Piensas en esos turistas, en esos tripulantes. Que se termina la esperanza de encontrarlos. Eso es lo que dicen en la tele. Qué barbaridad, responde tu madre. Mientras mira las imágenes, pisa las migas de la mesa con la yema de los dedos procurando que se le peguen para sacudirlas después en el plato. Es un gesto que conoces, el mismo que usa con las hormigas mientras coméis en el patio. Las aplasta con los dedos, se le pegan, y las suelta en otro lugar —una servilleta usada, la esquina de un plato—. Es un gesto mecánico y extrañamente eficaz. A veces quedan vivas, retorciéndose. Son agonías que nadie ve, que nadie contempla. Sólo tú. Pero ella sigue. Diez, veinte, treinta hormigas. Un número ridículo frente a la multitud, frente a la determinación de la colonia. Es una mortandad que no sirve para nada, ni como ejemplo ni como advertencia, un sacrificio que nadie detecta. Cadáveres diminutos, replegados, irreconocibles.
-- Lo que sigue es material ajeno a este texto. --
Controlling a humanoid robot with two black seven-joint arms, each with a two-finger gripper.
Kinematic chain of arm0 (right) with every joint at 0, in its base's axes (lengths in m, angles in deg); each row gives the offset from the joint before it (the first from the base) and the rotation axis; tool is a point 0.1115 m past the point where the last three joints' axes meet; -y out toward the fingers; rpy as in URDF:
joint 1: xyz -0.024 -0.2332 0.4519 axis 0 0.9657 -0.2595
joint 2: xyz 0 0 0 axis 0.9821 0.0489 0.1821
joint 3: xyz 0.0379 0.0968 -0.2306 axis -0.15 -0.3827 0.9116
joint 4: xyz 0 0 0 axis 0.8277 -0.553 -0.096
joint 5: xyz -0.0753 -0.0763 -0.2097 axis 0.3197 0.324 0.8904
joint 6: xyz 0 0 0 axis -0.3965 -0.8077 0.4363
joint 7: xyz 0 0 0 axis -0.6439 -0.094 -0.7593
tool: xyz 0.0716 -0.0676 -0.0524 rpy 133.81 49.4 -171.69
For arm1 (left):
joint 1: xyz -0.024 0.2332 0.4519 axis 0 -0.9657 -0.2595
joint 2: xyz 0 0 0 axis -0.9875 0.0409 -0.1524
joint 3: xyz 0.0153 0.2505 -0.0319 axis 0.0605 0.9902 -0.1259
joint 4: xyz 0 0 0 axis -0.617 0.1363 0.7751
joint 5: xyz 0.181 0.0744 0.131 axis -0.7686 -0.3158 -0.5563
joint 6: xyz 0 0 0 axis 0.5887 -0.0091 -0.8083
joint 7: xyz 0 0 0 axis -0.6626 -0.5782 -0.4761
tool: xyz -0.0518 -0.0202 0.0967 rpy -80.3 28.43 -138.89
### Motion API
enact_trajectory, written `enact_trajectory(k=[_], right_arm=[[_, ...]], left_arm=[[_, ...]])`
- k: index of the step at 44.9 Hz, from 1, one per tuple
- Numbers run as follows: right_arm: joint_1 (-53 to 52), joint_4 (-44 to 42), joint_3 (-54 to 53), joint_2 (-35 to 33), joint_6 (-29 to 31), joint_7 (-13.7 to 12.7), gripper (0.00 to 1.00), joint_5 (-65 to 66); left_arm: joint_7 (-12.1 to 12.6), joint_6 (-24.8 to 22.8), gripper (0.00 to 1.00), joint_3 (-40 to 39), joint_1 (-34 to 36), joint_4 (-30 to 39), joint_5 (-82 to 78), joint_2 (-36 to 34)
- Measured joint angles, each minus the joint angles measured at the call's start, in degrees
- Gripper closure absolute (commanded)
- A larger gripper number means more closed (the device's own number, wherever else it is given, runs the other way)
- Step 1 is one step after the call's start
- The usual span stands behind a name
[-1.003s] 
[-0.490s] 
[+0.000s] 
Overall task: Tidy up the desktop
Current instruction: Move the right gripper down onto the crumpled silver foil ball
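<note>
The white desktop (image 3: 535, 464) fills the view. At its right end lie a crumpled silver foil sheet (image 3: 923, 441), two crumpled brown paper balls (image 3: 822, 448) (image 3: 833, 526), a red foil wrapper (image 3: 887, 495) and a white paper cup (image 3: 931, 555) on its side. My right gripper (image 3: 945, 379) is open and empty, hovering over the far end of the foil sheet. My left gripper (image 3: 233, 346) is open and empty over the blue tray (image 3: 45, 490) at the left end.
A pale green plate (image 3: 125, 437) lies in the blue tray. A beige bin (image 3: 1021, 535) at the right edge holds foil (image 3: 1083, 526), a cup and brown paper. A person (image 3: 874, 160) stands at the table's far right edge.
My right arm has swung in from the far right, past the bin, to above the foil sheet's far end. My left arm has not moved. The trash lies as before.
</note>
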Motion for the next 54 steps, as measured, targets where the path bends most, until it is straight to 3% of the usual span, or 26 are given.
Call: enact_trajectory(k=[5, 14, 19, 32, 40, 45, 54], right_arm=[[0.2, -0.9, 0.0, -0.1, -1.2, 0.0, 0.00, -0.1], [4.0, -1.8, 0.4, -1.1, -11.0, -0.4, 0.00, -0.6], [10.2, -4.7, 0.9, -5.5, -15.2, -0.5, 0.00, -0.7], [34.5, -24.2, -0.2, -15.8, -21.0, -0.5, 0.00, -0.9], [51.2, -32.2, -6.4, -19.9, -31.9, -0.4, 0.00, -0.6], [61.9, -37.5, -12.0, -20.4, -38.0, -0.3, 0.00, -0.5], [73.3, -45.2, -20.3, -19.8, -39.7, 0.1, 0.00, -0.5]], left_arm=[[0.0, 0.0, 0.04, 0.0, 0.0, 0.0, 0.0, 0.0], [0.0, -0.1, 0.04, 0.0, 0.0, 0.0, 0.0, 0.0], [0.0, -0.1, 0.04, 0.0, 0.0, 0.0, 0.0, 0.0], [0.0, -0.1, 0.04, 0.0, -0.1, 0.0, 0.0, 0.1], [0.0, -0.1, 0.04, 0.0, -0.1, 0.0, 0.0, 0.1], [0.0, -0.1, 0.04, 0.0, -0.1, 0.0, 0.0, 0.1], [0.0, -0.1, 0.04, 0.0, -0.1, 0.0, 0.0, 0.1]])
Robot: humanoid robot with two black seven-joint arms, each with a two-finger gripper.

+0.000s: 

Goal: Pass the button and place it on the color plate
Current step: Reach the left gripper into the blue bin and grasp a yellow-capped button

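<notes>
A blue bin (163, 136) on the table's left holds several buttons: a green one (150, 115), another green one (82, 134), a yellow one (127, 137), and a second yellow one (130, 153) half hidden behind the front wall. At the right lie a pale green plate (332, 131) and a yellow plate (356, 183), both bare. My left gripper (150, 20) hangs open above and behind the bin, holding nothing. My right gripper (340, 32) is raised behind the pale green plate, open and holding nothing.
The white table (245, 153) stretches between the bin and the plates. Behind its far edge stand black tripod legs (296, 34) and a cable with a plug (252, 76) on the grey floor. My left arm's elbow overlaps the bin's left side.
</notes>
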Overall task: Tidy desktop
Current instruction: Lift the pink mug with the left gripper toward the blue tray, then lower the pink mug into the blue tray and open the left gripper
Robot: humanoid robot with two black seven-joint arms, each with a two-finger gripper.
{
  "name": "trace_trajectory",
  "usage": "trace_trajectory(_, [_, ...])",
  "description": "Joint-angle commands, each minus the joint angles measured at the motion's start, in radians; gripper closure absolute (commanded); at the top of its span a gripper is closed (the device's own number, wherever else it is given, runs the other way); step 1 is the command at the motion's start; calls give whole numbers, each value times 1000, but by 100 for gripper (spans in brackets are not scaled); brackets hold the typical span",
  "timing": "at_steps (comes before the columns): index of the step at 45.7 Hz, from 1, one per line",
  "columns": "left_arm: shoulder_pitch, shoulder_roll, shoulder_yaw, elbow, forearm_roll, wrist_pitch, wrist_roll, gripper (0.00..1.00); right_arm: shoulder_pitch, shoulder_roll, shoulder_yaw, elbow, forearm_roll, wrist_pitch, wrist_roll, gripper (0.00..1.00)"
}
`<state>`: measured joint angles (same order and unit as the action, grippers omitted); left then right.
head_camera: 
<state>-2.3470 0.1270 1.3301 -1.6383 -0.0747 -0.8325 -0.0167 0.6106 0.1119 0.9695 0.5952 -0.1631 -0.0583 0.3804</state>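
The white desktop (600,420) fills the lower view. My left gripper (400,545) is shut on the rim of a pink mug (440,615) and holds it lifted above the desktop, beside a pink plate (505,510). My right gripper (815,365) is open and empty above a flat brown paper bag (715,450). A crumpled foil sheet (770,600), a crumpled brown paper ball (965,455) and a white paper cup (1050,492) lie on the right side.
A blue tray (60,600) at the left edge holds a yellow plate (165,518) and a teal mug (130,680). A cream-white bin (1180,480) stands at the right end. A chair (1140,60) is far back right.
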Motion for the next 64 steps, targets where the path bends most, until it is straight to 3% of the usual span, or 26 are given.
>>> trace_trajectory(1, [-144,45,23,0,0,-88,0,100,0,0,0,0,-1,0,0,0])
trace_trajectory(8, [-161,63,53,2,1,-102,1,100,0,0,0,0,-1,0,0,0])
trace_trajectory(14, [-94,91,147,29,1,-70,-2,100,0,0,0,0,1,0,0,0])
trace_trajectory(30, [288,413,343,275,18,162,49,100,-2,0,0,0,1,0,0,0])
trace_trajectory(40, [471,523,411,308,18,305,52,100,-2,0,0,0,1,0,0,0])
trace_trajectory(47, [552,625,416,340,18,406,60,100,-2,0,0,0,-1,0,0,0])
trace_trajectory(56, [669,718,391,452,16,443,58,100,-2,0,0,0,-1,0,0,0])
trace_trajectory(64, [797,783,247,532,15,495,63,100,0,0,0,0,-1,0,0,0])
El tapete de la tele sigue mal puesto. Pasan los días, pasan los años, y nadie lo pone bien, alarga el brazo y lo desliza un poco hacia la izquierda. Tú no puedes hacerlo, queda fuera de tu alcance. Pero se trata de un acto sencillo, de un gesto que cualquiera haría de un modo natural. Deslizar el tapete, igualar sus dos lados, restablecer el orden, la simetría, devolverlo a su lugar. Nadie teje un tapete con el objetivo de dejarlo tan mal puesto, de verlo de ese modo a todas horas. Ese desequilibrio, esa dejadez, te parece, en este momento, un desafío imperdonable.
Que te comas los espárragos. Está a punto de decirlo —mientras pisa las migas con los dedos, mientras la papilla gotea en el interior de tu abuelo, mientras tu hermano mastica, mientras se agota la esperanza—.
Puede que se colara una hormiga, en ese sumergible. En un bolsillo, en una maleta. Necesitamos otro, en cualquier caso. Un nuevo sumergible con alguna pieza floja, con una fisura. Y después otro para visitar los dos anteriores. Y otro, y otro más, hasta llenar el mar de pequeños submarinos con gente curiosa, amable y bienintencionada. Imaginas esas cápsulas como huevos esparcidos, capullos de metacrilato, pulmones anegados, gotas de papilla en la caverna infinita de alguien más… Y el asombro del aire que se acaba. Y un pez extraño que nos mire desde afuera, más allá de la ventana —un pez con una lucecita en la frente y la mandíbula monstruosa, fieramente humana—. Nuestra agonía, su indiferencia. Y el mar.